(Records from a dataset)

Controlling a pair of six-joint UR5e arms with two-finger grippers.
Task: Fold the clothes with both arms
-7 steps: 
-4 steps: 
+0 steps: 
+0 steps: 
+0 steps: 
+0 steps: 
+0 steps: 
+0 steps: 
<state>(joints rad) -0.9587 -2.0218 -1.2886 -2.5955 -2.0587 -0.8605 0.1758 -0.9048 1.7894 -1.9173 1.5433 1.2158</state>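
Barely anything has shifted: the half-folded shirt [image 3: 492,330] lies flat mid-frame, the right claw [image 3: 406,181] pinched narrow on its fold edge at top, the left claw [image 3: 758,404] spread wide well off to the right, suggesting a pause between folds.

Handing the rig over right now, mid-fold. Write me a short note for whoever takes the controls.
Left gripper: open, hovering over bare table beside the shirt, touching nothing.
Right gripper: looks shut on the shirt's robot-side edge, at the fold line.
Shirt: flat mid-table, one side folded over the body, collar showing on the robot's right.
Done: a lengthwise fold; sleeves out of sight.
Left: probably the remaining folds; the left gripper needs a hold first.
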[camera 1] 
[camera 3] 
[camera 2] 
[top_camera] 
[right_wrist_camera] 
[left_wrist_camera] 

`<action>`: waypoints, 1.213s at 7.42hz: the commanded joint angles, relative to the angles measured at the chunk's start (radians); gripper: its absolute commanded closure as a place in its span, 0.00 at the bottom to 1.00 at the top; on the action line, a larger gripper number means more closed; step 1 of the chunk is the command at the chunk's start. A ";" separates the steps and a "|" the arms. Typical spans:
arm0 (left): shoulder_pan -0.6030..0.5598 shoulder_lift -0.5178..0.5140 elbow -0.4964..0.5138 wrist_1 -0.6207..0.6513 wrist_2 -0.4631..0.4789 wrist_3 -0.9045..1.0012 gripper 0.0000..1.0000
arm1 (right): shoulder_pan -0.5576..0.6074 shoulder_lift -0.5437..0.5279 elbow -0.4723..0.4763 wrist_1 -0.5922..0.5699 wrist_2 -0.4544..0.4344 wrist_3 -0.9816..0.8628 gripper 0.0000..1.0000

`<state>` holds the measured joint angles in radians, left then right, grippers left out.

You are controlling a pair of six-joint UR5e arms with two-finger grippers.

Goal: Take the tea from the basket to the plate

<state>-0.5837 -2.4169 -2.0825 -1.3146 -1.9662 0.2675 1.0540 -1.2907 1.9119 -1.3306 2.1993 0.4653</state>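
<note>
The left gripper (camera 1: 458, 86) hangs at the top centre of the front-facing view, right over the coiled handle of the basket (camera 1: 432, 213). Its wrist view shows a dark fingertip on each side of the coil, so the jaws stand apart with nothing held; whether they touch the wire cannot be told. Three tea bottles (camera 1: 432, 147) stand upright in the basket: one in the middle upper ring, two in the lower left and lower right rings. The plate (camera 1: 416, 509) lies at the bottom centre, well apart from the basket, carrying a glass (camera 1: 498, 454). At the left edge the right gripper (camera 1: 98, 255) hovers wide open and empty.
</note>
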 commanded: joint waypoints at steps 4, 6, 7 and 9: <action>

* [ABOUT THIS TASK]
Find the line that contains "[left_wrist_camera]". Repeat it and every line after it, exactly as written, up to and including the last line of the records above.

* [REPLY]
[left_wrist_camera] 

`<action>`: waypoints, 1.213s at 7.42hz: the commanded joint angles, relative to the angles measured at the chunk's start (radians); gripper: its absolute commanded closure as a place in its span, 0.00 at the bottom to 1.00 at the top; on the action line, a larger gripper number means more closed; step 1 of the chunk is the command at the chunk's start. A ";" separates the steps and a "|" the arms. Typical spans:
arm0 (left): shoulder_pan -0.6030..0.5598 shoulder_lift -0.5178..0.5140 elbow -0.4964..0.5138 wrist_1 -0.6207..0.6513 wrist_2 -0.4631..0.4789 wrist_3 -0.9045..1.0012 gripper 0.0000..1.0000
arm1 (right): shoulder_pan -0.5576..0.6074 shoulder_lift -0.5437..0.5279 elbow -0.4723..0.4763 wrist_1 -0.5922..0.5699 wrist_2 -0.4544..0.4344 wrist_3 -0.9816..0.8628 gripper 0.0000..1.0000

`<state>` holds the measured joint angles in radians, left then right, grippers left out.

You are controlling a pair of six-joint UR5e arms with two-finger grippers.

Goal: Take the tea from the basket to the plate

<state>-0.5837 -2.4169 -2.0825 -1.3146 -1.9662 0.2675 1.0540 -1.2907 1.9119 -1.3306 2.1993 0.4653</state>
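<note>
The left gripper (camera 1: 458, 86) hangs at the top centre of the front-facing view, right over the coiled handle of the basket (camera 1: 432, 213). Its wrist view shows a dark fingertip on each side of the coil, so the jaws stand apart with nothing held; whether they touch the wire cannot be told. Three tea bottles (camera 1: 432, 147) stand upright in the basket: one in the middle upper ring, two in the lower left and lower right rings. The plate (camera 1: 416, 509) lies at the bottom centre, well apart from the basket, carrying a glass (camera 1: 498, 454). At the left edge the right gripper (camera 1: 98, 255) hovers wide open and empty.
</note>
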 commanded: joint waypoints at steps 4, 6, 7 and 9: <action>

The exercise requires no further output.